She just _had_ to find Clarke.

* * *

The next morning, she took a risk.

A massive risk.

There were pieces of ice floating along the river current, large ones; large enough to hold her up, she was sure of it. She’d spent a few hours observing the water, observing the ice, and come to the conclusion that she could, possibly, use them to cross.

There was a real chance she wouldn’t make it. But she knew she had no other choice. If she went more to the west, she’d risk running into Azgeda soldiers. If she went more to the east, she’d risk running into Trikru or Boat nation warriors. Lexa was sure Clarke, if it truly was her, had chosen this exact spot for it’s sheltered position; this was the least monitored part of the Ice Nation’s southern border.

She rolled her cloak up and put it in her bag, which she tied around her waist, made sure nothing was in her way; one knife she had strapped to her leg, the other she had in her hand.
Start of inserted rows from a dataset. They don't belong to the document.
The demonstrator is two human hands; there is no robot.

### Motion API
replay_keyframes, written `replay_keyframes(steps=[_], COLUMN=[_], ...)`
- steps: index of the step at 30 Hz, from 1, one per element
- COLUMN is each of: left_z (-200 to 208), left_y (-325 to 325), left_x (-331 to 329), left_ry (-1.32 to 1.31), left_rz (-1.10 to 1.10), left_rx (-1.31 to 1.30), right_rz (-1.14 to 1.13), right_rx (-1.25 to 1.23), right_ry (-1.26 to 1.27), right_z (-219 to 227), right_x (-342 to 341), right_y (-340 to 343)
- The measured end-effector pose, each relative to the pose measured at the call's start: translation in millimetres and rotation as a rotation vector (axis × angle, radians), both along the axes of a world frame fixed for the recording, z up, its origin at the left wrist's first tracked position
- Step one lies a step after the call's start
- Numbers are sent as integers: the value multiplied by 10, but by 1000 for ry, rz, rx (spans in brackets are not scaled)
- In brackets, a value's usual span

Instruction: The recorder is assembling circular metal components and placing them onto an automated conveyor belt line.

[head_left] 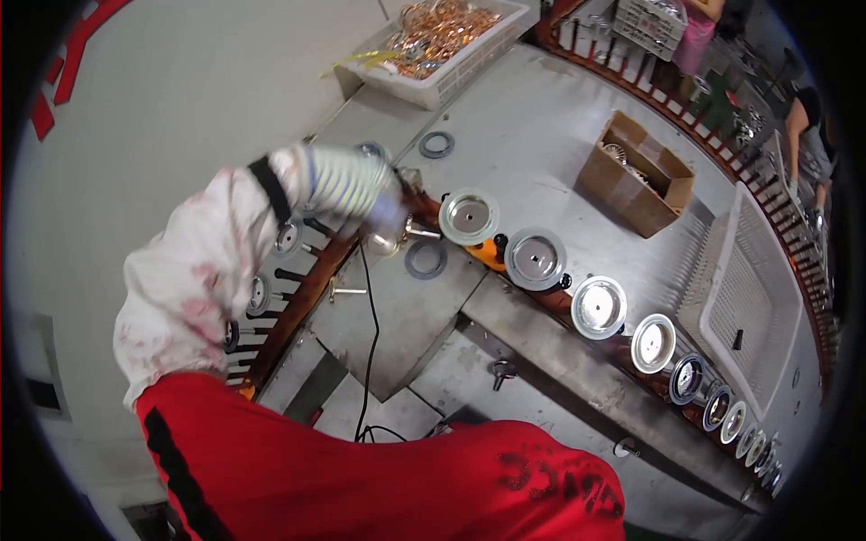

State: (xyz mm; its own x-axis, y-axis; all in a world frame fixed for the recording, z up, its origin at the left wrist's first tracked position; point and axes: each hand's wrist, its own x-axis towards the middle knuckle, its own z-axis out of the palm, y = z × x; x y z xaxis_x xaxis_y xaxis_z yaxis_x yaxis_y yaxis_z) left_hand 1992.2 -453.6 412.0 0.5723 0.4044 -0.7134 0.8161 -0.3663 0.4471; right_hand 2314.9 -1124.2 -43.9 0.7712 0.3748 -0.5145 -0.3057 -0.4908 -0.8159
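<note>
Head view: left hand (388, 215) is being blurred at eleven o'clock, grip can't be told; right hand isn't being seen. Shiny metal part (383, 243) is being overhung, at that hand's six o'clock; steady handling, clear of grey ring (426, 274), is probably being needed.

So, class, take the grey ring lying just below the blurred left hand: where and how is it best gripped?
Probably pinch the grey ring from above, by the near part of its band, one finger in the open centre, thumb outside. It lies flat, so its edge offers little height; the shiny metal fitting and the left hand crowd its far side.
</note>
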Motion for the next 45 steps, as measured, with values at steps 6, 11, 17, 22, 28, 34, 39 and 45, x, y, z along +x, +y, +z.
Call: replay_keyframes(steps=[6,11,17,22,28,34,39,45], left_z=[-304,-159,152,-67,-235,-1844,-2036,-2404], left_y=[1221,861,-921,-2381,-2426,-1403,-700,-198], left_x=[-309,-1525,-1162,-935,-970,-753,-708,-1195], left_ry=[-360,-137,-680,-119,-477,-1191,-1171,-798], left_rz=[557,1002,773,-184,-362,938,1222,1569], left_rx=[463,323,234,56,859,540,1065,1189], right_rz=[35,-72,15,231,239,245,209,185], right_rx=[-28,-5,68,57,11,80,60,35], right_ry=[-20,111,213,50,27,47,67,124], right_z=[345,363,-143,589,796,494,356,98], right_x=[246,178,70,181,235,206,147,12], right_y=[304,180,-175,535,436,372,344,354])
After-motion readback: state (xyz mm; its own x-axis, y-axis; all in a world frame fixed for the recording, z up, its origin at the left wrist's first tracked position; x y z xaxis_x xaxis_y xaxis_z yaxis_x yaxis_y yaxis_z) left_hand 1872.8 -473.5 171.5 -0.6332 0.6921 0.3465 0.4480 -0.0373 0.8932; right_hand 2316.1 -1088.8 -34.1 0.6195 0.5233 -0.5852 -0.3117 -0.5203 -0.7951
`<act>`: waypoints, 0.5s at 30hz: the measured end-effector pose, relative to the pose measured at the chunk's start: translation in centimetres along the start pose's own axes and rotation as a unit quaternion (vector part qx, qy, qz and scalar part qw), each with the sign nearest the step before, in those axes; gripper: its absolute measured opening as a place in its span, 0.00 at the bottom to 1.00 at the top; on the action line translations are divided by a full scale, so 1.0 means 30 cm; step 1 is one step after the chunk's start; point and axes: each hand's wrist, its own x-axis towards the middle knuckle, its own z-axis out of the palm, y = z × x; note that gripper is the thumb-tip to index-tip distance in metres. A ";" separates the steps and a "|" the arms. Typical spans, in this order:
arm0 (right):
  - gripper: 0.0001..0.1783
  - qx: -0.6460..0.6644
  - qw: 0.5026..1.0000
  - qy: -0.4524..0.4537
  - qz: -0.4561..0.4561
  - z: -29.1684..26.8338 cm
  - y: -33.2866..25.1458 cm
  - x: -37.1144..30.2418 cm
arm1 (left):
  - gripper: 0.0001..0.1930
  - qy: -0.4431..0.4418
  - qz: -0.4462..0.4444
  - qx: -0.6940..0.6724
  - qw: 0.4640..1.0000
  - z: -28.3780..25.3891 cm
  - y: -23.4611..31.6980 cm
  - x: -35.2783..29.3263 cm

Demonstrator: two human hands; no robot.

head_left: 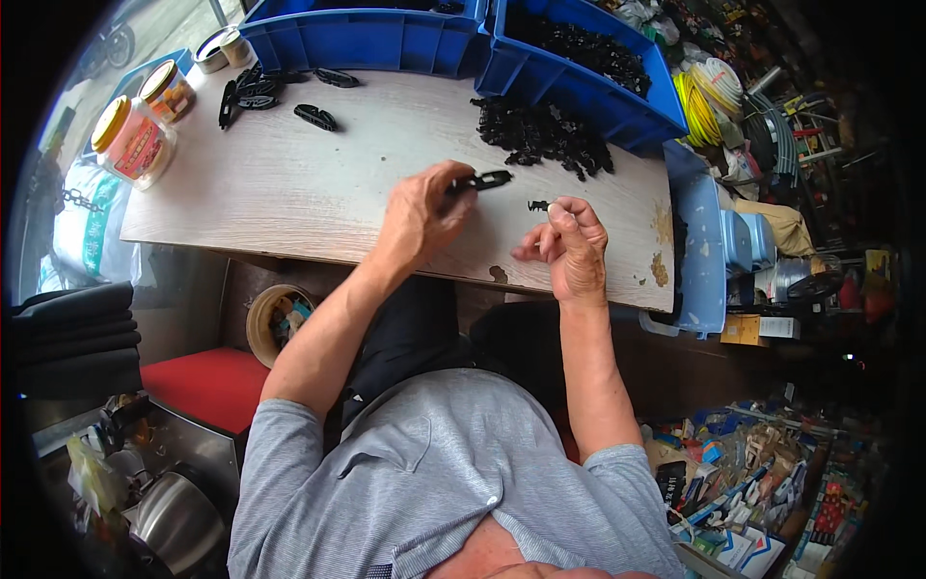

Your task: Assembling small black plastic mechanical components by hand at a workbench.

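1. Head view, far left of the pale table (pixel 251 183): shows two jars (pixel 135 145) with yellow lids, one just behind the other.
2. Behind these, at the back corner, shows two round tins (pixel 214 48), one larger and one smaller, side by side.
3. Next, shows an overlapping cluster of black oval parts (pixel 258 101), at least four, not exactly countable; just right of it, two lone oval pieces (pixel 315 118), apart from each other.
4. Along the back edge, shows the first of two blue bins (pixel 367 43).
5. Near the table's middle, with the left hand (pixel 422 210), grips one black oblong part (pixel 490 179) in closed fingers, with its end out to the right.
6. Farther right, shows one heap of small black bits (pixel 545 135), too many to count.
7. Nearer the front edge, with the right hand (pixel 576 241), pinches one small black piece (pixel 537 206) between thumb and index finger, with the other fingers loosely bent.
8. Behind the heap, shows the second bin (pixel 584 82), filled with uncountable black pieces.
9. Past the table's right edge, shows one yellow coil (pixel 694 108) and one light-blue tub (pixel 701 265).
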 end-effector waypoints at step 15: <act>0.07 -0.005 1.000 -0.002 -0.015 -0.028 0.004 0.004 | 0.13 -0.138 -0.213 -0.396 0.882 0.107 0.151 -0.016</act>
She could lose one, but the chances of losing both were very slim.

Determination was the only thing driving her forward. That, and desperation.

She waited a long while by the shore. Watched for a large  ice float, waited, prepared to jump – and then, did.

For a few feet, she skidded on the ice as the float under her rocked; for a moment she thought she’d fall, but she managed to remain on two feet. She waited a few breaths, and then jumped again, to a smaller float, this time falling to her knees; water splashed at her, and she gasped at how freezing it really was. The cold stabbed at her like a blade, pierced her breaths and caused her to tremble; she could only hope she wouldn’t fall in entirely.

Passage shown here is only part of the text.